4

I'm upgrading from .NET 4.0 to 4.7.1

two things that concern me.

  1. App.Config- <startup><supportedRuntime version="v4.0" sku=".NETFramework,Version=v4.7.1"/></startup></configuration> does that mean that it really hasn't upgrade to newer framework and is running at 4.0.0 instead of 4.7.1?

  2. In a class that is autogenerated by svcutil?

    auto-generated // This code was generated by a tool. // Runtime Version:4.0.30319.18444

    it generates:

    [System.CodeDom.Compiler.GeneratedCodeAttribute("System.Runtime.Serialization", "4.0.0.0")]
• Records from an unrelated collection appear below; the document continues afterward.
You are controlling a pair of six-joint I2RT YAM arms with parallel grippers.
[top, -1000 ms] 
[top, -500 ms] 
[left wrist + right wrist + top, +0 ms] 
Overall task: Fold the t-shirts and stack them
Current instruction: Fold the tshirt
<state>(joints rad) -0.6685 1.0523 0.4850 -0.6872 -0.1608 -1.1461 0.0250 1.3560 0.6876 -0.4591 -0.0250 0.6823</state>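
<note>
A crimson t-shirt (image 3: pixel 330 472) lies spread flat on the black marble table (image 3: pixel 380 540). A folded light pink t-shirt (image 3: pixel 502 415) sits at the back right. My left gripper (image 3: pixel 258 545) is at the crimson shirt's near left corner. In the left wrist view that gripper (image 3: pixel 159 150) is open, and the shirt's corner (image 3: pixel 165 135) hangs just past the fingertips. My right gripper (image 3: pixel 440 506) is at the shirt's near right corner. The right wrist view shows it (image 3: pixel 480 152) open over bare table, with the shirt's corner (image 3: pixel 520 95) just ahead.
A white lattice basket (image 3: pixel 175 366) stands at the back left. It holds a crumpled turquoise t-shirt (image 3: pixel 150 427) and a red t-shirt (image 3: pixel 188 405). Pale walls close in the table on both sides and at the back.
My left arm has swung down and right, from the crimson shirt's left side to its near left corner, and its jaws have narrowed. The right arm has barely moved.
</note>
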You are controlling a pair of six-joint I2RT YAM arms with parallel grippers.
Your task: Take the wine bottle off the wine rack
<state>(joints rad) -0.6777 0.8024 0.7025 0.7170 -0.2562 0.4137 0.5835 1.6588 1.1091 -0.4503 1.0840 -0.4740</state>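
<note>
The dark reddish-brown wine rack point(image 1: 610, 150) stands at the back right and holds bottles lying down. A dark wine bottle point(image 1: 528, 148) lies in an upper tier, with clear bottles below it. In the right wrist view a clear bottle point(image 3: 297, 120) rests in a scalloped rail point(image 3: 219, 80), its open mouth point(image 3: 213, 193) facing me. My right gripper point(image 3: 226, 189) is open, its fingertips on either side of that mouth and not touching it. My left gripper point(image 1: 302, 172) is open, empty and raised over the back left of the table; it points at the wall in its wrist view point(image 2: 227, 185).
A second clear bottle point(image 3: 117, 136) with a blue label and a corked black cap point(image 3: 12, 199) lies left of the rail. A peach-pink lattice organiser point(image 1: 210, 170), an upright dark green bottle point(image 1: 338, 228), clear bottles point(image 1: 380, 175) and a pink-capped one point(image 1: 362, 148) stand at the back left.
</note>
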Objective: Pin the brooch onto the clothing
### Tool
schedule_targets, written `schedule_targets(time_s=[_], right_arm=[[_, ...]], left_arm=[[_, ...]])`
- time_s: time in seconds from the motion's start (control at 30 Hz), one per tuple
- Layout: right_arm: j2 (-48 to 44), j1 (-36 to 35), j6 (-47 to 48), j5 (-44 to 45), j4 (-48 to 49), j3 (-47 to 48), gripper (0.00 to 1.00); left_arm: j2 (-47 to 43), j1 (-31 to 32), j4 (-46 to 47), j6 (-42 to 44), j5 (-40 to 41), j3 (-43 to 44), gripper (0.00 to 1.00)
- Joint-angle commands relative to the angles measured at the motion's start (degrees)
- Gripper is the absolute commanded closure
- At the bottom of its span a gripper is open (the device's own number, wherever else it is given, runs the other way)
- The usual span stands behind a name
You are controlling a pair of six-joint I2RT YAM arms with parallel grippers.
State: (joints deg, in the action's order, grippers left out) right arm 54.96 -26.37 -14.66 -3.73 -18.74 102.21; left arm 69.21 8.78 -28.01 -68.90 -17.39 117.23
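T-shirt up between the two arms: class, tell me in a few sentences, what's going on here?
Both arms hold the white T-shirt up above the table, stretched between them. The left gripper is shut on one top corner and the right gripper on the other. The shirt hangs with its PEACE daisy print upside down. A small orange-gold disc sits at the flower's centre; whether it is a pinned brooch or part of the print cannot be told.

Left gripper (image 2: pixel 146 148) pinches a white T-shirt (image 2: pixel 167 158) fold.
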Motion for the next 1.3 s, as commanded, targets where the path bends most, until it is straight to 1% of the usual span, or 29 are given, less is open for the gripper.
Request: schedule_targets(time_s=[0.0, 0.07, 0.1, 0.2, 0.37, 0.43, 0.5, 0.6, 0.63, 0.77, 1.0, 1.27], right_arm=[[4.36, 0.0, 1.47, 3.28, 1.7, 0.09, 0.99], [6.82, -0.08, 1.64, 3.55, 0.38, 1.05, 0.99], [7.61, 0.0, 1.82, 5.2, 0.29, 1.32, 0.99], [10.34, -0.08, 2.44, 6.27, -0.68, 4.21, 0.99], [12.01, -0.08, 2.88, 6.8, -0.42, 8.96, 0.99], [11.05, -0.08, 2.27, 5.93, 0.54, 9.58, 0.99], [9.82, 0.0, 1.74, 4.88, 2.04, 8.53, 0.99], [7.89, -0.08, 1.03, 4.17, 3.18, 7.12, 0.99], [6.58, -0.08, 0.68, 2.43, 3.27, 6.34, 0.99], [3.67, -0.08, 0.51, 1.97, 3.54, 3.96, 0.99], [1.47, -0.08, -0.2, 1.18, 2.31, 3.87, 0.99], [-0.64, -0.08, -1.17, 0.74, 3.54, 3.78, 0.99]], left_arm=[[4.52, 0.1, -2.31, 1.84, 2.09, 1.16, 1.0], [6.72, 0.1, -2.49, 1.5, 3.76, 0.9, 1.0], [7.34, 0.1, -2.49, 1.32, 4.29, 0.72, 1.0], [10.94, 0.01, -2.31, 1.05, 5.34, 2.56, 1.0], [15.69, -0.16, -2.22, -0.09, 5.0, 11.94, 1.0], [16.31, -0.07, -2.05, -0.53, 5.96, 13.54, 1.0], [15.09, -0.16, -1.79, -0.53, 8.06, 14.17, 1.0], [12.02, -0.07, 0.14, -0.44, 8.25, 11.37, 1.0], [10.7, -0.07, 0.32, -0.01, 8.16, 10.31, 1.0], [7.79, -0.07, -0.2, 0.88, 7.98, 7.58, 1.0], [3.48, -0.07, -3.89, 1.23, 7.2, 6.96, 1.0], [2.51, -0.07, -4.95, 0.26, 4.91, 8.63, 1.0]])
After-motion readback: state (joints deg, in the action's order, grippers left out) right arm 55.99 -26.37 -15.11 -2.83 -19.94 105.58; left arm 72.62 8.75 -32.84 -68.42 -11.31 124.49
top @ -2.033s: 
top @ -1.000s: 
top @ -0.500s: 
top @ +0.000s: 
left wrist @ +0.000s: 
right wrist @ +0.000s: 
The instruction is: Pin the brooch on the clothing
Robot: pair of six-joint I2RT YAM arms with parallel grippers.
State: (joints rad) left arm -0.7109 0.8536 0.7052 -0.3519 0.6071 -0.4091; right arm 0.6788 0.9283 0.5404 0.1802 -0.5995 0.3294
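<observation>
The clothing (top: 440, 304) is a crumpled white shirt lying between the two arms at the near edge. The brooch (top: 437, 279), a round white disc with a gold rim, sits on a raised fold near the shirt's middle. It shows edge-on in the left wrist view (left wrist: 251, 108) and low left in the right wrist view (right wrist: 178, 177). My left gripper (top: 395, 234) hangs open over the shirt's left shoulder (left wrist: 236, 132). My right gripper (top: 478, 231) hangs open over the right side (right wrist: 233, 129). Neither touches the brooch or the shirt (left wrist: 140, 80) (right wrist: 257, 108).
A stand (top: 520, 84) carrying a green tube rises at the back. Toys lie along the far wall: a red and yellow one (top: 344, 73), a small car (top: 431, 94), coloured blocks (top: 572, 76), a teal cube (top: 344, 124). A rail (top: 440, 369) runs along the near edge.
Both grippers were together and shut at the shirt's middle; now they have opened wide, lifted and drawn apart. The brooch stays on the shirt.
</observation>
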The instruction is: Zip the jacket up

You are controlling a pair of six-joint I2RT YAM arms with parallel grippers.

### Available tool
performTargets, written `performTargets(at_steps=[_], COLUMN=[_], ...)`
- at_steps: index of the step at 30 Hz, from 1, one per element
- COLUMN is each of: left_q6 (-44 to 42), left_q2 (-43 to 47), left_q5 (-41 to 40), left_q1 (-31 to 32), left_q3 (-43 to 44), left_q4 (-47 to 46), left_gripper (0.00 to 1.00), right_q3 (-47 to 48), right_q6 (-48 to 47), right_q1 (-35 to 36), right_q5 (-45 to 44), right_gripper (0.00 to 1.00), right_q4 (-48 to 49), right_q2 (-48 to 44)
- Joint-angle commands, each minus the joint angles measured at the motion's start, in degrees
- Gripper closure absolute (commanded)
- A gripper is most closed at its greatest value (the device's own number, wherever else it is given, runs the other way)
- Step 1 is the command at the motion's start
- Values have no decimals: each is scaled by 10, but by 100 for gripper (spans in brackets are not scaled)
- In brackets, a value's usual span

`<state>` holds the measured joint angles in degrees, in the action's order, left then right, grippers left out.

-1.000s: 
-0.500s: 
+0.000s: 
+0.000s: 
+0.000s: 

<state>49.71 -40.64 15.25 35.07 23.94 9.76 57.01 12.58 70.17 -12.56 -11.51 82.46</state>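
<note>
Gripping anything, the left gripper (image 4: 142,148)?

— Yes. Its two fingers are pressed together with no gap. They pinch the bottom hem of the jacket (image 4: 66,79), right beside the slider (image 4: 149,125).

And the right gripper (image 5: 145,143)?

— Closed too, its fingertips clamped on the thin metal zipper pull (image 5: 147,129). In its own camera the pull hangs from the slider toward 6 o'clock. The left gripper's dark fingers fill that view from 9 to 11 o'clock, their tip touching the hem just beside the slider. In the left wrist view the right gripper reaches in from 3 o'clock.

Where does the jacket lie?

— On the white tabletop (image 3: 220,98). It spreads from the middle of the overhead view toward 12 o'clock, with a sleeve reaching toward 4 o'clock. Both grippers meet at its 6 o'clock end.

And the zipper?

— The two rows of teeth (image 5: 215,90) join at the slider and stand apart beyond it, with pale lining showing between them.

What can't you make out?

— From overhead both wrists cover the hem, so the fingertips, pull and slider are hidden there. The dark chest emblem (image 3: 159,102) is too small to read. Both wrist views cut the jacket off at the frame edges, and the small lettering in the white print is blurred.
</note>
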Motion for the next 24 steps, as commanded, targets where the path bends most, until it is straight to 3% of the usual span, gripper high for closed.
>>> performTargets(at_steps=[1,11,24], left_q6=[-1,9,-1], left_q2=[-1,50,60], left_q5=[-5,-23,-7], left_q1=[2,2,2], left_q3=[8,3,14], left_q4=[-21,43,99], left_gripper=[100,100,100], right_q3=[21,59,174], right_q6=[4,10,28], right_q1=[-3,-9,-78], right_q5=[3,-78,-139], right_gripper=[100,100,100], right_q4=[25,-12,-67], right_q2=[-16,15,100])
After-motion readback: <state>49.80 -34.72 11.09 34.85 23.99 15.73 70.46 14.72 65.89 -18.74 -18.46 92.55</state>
Would I have to delete all the autogenerated class and somehow regenerate that with the newer framework or can I just manually change them to 4.7.1?

TDeoodfig
  • 99
  • 2
  • 9
  • 4.7.1 is an *in place* upgrade of the .NET Framework 4.x (for any lower x value). This does mean that in a number of places, it will still purport to be version 4.0. – Damien_The_Unbeliever Nov 03 '17 at 15:02
  • Don't panic, there is nothing wrong. There is a lot more to version numbering than meets the eye, there are 3 distinct ones here. Any program that targets .NET framework 4.x.y uses runtime version v4.0 (CLR and jitter). x.y represent assemblies and revisions. The [Serialization] attribute type has not changed since version 4.0.0.0, none of the basic BCL types have. Forcing your user to update to 4.7.1 might not be the best decision right now, it is not yet being deployed by Windows Update. 4.6.2 is good. – Hans Passant Nov 03 '17 at 15:20
  • @HansPassant so my second problem where the autogenerated proxy(?) code by WCF is ok that it's System.Runtime.Serialization is 4.0.0.0 b/c it used the same CLR? – TDeoodfig Nov 03 '17 at 15:26
  • 1
    There is no other version than 4.0.0.0, Microsoft had no reason whatsoever to change it. The only "problem" is that you don't have a problem. – Hans Passant Nov 03 '17 at 15:33

2 Answers2

4

does that mean that it really hasn't upgrade to newer framework and is running at 4.0.0 instead of 4.7.1?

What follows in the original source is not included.